Trump dénonce "une attaque horrible"

Si certains de ses camarades ont évoqué un adolescent calme, qui restait dans son coin et avait peu d'amis, les raisons qui ont poussé le jeune adolescent à commettre ce massacre restaient, pour l'heure, inconnues.

Le mode opératoire, l'apparence juvénile du tireur et le désarroi des adolescents filmés en train d'évacuer par les télévisions nationales donnent un air de déjà vu à cette nouvelle fusillade dans une école, trois mois après celle de Parkland, en Floride.

Le président américain, Donald Trump, a exprimé sa profonde tristesse, dénonçant "une attaque horrible". "Cela dure depuis trop longtemps", a-t-il affirmé, assurant que son administration était déterminée à faire "tout ce qui est en son pouvoir" pour protéger les étudiants et s'assurer que "ceux qui représentent une menace pour eux-mêmes et pour les autres" ne puissent détenir d'armes.
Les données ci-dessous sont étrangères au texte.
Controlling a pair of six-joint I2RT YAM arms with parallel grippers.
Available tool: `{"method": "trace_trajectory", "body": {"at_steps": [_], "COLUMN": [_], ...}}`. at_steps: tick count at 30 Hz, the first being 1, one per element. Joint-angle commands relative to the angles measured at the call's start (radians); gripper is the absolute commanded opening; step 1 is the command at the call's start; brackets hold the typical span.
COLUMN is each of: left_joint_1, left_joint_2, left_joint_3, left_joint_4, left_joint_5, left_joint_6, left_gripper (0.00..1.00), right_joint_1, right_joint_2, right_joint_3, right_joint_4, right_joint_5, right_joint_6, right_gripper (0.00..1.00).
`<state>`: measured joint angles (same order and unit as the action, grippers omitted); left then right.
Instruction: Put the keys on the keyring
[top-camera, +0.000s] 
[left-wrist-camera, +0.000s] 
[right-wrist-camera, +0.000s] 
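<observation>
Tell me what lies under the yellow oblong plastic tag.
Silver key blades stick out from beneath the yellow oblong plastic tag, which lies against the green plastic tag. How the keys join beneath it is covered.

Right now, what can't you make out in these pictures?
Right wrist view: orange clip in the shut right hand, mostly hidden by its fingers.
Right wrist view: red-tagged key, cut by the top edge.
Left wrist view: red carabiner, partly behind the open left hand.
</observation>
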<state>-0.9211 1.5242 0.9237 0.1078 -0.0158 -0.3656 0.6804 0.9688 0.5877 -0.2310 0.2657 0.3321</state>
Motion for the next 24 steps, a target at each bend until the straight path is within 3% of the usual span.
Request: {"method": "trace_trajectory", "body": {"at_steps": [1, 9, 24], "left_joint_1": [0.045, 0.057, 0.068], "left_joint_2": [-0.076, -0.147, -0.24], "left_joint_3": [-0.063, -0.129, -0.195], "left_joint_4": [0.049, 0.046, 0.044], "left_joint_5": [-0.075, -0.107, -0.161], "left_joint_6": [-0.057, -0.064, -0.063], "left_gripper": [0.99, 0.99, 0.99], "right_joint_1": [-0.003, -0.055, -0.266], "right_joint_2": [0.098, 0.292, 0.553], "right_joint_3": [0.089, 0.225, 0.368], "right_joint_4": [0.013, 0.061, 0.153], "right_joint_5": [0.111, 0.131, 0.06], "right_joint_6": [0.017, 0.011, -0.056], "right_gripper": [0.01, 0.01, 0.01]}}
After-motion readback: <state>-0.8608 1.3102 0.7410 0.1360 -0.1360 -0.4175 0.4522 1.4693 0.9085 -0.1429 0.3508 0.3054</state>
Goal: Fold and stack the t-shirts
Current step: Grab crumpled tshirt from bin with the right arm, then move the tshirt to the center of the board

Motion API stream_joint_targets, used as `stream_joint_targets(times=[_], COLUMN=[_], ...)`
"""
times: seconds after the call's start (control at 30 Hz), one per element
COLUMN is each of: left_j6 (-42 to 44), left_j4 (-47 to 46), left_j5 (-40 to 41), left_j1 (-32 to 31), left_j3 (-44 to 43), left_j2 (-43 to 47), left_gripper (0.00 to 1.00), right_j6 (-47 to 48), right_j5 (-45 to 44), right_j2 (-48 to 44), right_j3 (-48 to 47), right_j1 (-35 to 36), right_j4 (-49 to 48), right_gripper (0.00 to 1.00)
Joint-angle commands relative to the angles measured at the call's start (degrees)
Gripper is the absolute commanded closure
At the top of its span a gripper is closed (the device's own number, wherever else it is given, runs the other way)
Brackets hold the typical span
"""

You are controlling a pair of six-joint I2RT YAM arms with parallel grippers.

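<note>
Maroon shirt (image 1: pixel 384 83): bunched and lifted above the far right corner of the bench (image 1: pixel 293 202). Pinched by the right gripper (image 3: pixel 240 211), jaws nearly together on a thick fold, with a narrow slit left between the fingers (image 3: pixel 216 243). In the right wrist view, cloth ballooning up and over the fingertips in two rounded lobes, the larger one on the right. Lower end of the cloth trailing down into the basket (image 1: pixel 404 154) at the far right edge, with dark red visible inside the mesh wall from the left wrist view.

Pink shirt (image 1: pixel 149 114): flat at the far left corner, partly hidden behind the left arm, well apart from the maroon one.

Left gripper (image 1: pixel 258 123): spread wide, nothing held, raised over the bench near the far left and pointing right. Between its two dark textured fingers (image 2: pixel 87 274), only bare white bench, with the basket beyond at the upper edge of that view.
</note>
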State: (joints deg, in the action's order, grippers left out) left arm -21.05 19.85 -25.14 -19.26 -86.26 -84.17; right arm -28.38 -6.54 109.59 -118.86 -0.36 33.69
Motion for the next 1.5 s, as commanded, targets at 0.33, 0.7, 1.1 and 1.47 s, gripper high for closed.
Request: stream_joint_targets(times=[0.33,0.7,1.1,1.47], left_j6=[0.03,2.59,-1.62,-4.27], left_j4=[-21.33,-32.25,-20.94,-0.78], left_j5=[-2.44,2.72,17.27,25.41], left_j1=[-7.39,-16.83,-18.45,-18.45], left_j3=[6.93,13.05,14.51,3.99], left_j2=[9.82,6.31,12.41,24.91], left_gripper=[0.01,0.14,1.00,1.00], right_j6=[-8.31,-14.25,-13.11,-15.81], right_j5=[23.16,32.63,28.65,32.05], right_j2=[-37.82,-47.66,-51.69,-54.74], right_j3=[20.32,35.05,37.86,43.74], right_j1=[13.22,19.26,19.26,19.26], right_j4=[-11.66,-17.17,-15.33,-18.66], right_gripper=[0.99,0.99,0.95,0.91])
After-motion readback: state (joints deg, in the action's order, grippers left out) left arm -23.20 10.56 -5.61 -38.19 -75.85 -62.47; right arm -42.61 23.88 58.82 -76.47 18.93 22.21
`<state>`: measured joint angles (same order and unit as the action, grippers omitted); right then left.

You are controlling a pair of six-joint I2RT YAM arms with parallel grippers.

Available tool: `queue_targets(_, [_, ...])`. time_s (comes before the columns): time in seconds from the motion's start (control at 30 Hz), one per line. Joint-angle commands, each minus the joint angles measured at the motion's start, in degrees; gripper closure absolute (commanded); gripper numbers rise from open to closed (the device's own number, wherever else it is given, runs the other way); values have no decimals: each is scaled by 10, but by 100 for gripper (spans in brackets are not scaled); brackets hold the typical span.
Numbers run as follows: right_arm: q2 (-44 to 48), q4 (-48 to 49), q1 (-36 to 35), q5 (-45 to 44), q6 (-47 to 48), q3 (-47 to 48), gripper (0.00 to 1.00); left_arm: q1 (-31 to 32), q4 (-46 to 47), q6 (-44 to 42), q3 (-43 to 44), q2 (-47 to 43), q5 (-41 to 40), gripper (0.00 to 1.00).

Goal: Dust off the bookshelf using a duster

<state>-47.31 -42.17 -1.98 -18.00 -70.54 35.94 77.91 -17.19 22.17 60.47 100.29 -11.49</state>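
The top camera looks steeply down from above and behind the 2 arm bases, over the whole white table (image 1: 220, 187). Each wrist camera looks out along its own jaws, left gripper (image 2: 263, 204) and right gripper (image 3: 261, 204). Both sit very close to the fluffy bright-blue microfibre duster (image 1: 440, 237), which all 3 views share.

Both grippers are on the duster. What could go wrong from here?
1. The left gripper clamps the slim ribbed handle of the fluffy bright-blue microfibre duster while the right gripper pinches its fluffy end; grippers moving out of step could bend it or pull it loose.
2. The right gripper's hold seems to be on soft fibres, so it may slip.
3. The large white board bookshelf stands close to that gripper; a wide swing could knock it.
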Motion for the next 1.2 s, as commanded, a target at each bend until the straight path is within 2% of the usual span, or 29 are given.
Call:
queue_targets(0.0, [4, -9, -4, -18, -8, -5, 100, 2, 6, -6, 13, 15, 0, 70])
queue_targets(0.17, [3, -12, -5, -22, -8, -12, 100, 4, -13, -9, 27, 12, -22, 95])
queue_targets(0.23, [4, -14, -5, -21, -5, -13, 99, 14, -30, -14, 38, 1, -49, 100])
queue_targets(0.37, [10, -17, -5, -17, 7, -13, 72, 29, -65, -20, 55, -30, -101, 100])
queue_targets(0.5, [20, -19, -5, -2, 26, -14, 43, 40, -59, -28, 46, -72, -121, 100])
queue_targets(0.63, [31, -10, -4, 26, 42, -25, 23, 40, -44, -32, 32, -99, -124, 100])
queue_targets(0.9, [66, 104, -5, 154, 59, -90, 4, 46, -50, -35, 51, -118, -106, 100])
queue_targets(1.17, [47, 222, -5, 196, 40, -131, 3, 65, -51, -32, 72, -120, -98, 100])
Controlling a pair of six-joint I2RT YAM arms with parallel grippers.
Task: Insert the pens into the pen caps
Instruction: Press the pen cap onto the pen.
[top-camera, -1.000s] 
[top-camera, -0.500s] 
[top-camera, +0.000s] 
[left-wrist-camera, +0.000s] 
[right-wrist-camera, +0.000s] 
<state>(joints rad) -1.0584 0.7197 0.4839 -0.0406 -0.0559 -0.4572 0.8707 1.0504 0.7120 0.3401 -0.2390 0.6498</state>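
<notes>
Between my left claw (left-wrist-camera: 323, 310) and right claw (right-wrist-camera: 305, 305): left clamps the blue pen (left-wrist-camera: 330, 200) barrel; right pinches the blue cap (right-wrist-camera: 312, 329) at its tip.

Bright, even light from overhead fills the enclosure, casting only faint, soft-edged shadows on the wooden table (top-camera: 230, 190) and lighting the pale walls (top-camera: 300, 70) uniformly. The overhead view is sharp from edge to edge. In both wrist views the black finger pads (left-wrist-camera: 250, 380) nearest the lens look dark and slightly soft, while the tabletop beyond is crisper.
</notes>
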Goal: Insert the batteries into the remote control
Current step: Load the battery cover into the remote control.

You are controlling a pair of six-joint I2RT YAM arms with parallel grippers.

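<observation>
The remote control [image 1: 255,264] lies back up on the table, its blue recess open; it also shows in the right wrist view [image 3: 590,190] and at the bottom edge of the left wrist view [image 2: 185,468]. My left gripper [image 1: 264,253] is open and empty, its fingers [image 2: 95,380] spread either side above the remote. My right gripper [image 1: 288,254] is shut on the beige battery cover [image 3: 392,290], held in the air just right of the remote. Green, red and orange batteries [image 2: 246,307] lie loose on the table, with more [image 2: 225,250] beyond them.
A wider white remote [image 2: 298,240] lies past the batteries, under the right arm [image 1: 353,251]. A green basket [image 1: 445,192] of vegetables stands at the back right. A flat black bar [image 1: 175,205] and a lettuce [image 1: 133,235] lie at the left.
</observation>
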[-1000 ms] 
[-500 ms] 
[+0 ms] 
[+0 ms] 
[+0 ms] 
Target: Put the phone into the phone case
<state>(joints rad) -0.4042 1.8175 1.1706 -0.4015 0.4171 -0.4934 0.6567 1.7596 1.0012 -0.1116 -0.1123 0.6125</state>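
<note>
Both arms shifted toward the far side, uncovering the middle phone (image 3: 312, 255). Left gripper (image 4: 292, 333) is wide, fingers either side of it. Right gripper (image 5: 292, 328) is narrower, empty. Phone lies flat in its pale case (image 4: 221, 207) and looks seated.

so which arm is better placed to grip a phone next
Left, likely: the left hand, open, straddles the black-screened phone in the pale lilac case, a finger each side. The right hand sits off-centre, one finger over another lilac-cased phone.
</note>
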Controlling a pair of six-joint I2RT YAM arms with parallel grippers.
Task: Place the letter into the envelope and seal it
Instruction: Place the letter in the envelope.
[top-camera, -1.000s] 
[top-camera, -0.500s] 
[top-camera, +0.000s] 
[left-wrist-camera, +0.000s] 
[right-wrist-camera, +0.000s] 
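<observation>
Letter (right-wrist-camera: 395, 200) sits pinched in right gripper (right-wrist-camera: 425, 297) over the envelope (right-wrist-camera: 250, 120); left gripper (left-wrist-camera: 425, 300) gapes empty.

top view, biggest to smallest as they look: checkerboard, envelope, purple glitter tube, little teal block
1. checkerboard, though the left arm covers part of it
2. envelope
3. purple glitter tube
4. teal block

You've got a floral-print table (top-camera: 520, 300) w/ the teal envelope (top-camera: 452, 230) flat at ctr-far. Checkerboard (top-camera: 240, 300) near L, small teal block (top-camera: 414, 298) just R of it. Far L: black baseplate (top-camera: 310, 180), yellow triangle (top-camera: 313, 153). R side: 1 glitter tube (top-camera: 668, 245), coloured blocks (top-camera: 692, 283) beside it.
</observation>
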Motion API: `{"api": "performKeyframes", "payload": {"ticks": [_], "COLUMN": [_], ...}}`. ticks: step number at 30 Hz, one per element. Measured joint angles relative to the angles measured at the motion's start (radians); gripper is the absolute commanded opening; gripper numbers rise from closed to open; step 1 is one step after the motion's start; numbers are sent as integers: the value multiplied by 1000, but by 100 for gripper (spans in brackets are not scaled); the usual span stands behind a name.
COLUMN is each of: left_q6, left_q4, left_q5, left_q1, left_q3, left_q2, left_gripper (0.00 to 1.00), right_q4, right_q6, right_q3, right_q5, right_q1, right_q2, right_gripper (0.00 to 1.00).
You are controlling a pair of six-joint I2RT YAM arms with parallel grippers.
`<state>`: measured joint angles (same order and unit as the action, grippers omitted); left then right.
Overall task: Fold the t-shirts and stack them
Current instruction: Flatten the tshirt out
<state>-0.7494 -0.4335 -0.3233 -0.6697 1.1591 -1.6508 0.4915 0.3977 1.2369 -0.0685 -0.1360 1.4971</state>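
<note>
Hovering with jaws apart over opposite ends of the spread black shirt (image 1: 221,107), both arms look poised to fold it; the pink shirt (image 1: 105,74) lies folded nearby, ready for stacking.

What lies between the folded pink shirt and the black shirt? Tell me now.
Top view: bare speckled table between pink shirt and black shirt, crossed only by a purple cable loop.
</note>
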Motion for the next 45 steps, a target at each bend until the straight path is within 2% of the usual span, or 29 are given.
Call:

Son épouse, Melania Trump, a elle aussi exprimé son soutien aux victimes : "Mon cœur va à Santa Fe et à tout le Texas, aujourd'hui", a-t-elle twitté.

"Une fois de plus, le Texas a vu le visage du diable", a déclaré de son côté le sénateur Ted Cruz. Une veillée de prière a été organisée à Santa Fe en hommage aux victimes. Les joueurs de l'équipe texane de baseball des Houston Astros ont respecté une minute de silence avant leur match.